▸ Required action:
Write out every entry exactly; the pictures do not belong in the copy.

___ Data provided ___

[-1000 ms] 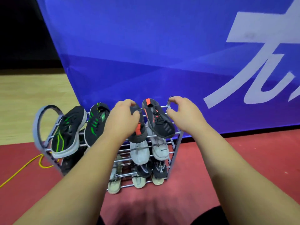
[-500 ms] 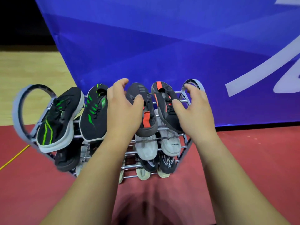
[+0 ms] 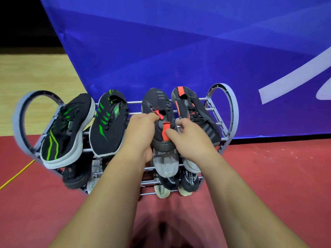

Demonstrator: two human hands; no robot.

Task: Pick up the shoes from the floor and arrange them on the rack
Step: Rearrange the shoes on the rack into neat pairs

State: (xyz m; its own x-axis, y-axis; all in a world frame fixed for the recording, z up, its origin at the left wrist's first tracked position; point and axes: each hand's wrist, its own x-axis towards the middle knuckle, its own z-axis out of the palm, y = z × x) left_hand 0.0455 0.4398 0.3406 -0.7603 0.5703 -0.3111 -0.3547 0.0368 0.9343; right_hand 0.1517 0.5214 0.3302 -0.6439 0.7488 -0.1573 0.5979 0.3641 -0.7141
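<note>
While both hands worked on one dark grey shoe with red tabs (image 3: 157, 120) on the top tier of the rack (image 3: 231, 108), its heel hung over the front bar, probably so it could be squared with its mate (image 3: 195, 115), which lay just beside it at three o'clock. The left hand (image 3: 141, 135) was closed around the shoe's collar and near side. The right hand (image 3: 189, 138) pinched the red heel tab, likely to pull the shoe straight. At nine o'clock the two black shoes with green stripes (image 3: 107, 126) already rested on the same tier, toes toward the blue banner (image 3: 179, 51). Grey and black pairs filled the lower tiers. No shoes showed on the red floor (image 3: 268, 176), so the arranging seemed nearly done.
</note>
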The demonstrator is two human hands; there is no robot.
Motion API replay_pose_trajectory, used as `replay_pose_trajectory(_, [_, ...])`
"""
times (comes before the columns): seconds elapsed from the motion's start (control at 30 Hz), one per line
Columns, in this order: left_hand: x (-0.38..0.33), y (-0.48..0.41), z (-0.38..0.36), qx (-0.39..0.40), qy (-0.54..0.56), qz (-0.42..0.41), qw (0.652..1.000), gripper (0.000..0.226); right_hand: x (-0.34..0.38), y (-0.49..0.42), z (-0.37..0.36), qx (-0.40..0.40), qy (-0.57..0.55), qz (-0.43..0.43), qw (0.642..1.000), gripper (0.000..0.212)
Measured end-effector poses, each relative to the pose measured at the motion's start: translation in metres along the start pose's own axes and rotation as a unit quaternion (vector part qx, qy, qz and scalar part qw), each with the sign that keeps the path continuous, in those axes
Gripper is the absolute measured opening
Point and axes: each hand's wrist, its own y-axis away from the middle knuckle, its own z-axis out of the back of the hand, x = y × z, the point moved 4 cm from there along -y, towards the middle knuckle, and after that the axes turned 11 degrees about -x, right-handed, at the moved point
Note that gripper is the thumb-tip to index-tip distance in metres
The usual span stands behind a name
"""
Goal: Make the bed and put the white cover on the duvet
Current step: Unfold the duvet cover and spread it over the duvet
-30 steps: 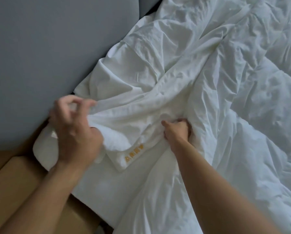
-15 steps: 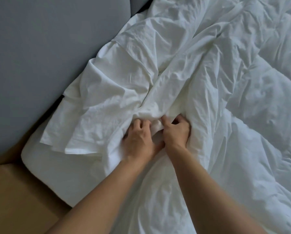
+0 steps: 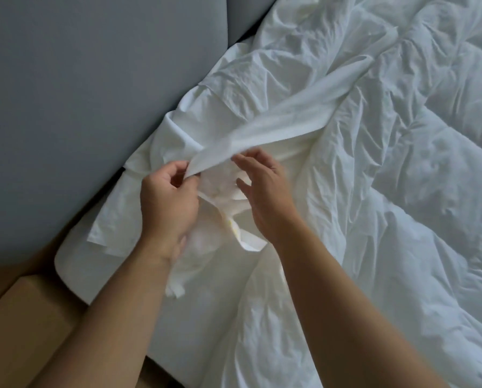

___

▸ Problem solution:
[-1000 ms] 
[-500 ms] 
[+0 ms] 

Demonstrator: two human hands; no robot.

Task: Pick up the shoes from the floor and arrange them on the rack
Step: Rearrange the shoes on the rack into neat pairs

State: (xyz m; its own x-axis, y-axis; all in a world frame fixed for the recording, z up, its origin at the left wrist's first tracked position; point and axes: each hand's wrist, its own x-axis towards the middle knuckle, its own z-axis out of the palm, y = z × x) left_hand 0.0455 0.4398 0.3406 -0.7603 0.5703 -0.3111 -0.3547 0.0368 0.9343; right_hand 0.1517 0.5214 0.3302 -0.6439 0.7488 -0.1573 0.5979 0.3641 -0.7141
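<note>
While both hands worked on one dark grey shoe with red tabs (image 3: 157, 120) on the top tier of the rack (image 3: 231, 108), its heel hung over the front bar, probably so it could be squared with its mate (image 3: 195, 115), which lay just beside it at three o'clock. The left hand (image 3: 141, 135) was closed around the shoe's collar and near side. The right hand (image 3: 189, 138) pinched the red heel tab, likely to pull the shoe straight. At nine o'clock the two black shoes with green stripes (image 3: 107, 126) already rested on the same tier, toes toward the blue banner (image 3: 179, 51). Grey and black pairs filled the lower tiers. No shoes showed on the red floor (image 3: 268, 176), so the arranging seemed nearly done.
</note>
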The demonstrator is two human hands; there is no robot.
Motion API replay_pose_trajectory, used as `replay_pose_trajectory(_, [_, ...])`
"""
times (comes before the columns): seconds elapsed from the motion's start (control at 30 Hz), one per line
Columns, in this order: left_hand: x (-0.38..0.33), y (-0.48..0.41), z (-0.38..0.36), qx (-0.39..0.40), qy (-0.54..0.56), qz (-0.42..0.41), qw (0.652..1.000), gripper (0.000..0.226); right_hand: x (-0.34..0.38), y (-0.49..0.42), z (-0.37..0.36), qx (-0.40..0.40), qy (-0.57..0.55), qz (-0.43..0.43), qw (0.642..1.000), gripper (0.000..0.212)
Measured end-effector poses, each relative to the pose measured at the motion's start: translation in metres along the start pose's own axes and rotation as a unit quaternion (vector part qx, qy, qz and scalar part qw), each with the sign that keeps the path continuous, in those axes
Gripper is the absolute measured opening
Point and axes: each hand's wrist, its own y-axis away from the middle knuckle, its own z-axis out of the back of the hand, x = y × z, the point moved 4 cm from there along -y, towards the middle knuckle, and after that the axes turned 11 degrees about -x, right-handed, at the moved point
Note that gripper is the thumb-tip to index-tip distance in metres
The usual span stands behind a name
"""
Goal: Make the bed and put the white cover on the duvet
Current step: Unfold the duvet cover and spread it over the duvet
-30 steps: 
-15 steps: 
+0 steps: 

There is no more output for this exercise.